The RDP Gateway Service also supports the new Remote Access Services requirement of the draft MSSND update (requirement 8), which requires the use of an approved service (i.e., RDP gateway, dedicated gateway, or bSecure VPN) for access to the UC Berkeley network from the public Internet.


  • Dedicated Gateway Service (Managed)

Needed for rdp access to systems that are UC P4 or higher. Must also be configured for DUO

Some campus units use an IST managed VPS as an RD Gateway. A rough estimate might be that 30-100 concurrent users can use one RD Gateway.

The HA at the virtual layer provides enough fault-tolerant and reliable access; however a slightly more sophisticated RD gateway implementation can be done with network load balancing.


  • Dedicated Gateway Service (Unmanaged)

Installing and configuring RD Gateway on department run hardware.There are many online documents for configuring this embedded Windows 2016/2019 component.

Installing the configuring, the role service is mostly as described; however, using a Calnet issued trusted Comodo certificate is recommended.

Using a self-signed cert is ok for testing, and using a CalnetPKI cert can work if all clients have trusted the UCB root.

The Comodo cert is usually better accepted so that your end users do not receive certificate warnings.

Configuring your client to use your RD Gateway is simple.

In essence, a simple change on the advanced tab of your RDP client is all that is necessary:

3. Change the listening port for Remote Desktop

Changing the listening port will help to “hide” Remote Desktop from hackers who are scanning the network for computers listening on the default Remote Desktop port (TCP 3389).

This offers effective protection against the latest RDP worms such, as Morto. Change the listening port from 3389 to something else and remember to update any firewall rules with the new port.

Although this approach is helpful, it is security by obscurity, which is not the most reliable security approach.

You should ensure that you are also using other methods to tighten down access as described in this article.

4. Tunnel Remote Desktop connections through IPSec or SSH

If using an RD Gateway is not feasible, you can add an extra layer of authentication and encryption by tunneling your Remote Desktop sessions through IPSec or SSH. IPSec is built-in to all Windows operating systems since Windows 2000, but use and management are greatly improved in Windows 10.

If an SSH server is available, you can use SSH tunneling for Remote Desktop connections.

5. Use existing management tools for RDP logging and configuration

Using other components like VNC or PCAnywhere is not recommended because they may not log in a fashion that is auditable or protected.

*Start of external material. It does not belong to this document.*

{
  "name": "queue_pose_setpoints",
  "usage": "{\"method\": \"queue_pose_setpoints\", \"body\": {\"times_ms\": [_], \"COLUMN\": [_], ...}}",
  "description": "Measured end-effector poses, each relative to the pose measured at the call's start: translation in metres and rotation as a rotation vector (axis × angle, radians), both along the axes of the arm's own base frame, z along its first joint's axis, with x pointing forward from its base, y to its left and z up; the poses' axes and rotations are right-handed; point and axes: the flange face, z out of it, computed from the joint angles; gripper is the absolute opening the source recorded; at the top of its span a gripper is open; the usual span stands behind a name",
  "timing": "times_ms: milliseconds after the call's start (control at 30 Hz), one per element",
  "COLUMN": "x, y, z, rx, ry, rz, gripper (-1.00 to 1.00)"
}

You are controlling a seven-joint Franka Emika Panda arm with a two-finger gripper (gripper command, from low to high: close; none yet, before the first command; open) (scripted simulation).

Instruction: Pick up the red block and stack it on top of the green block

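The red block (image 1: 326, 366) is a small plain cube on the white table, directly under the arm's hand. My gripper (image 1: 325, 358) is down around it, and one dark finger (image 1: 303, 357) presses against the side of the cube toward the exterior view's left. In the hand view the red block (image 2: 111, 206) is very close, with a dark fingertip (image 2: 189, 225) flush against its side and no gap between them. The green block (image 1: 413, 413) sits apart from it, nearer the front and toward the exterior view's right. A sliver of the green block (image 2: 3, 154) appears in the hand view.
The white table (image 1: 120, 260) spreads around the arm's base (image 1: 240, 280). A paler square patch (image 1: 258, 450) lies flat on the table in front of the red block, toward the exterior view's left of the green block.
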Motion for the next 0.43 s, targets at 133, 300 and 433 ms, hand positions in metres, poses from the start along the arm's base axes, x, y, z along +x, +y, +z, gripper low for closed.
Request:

With RDP, logins are audited to the local security log, and often to the domain controller auditing system.

When monitoring local security logs, look for anomalies in RDP sessions such as login attempts from the local Administrator account.

RDP also has the benefit of a central management approach via GPO as described above.

Whenever possible, use GPOs or other Windows configuration management tools to ensure a consistent and secure RDP configuration across all your servers and desktops.

By enforcing the use of an RDP gateway, you also get a third level of auditing that is easier to read than combing through the domain controller logins and is separate from the target machine so it is not subject to tampering.

This type of log can make it much easier to monitor how and when RDP is being used across all the devices in your environment.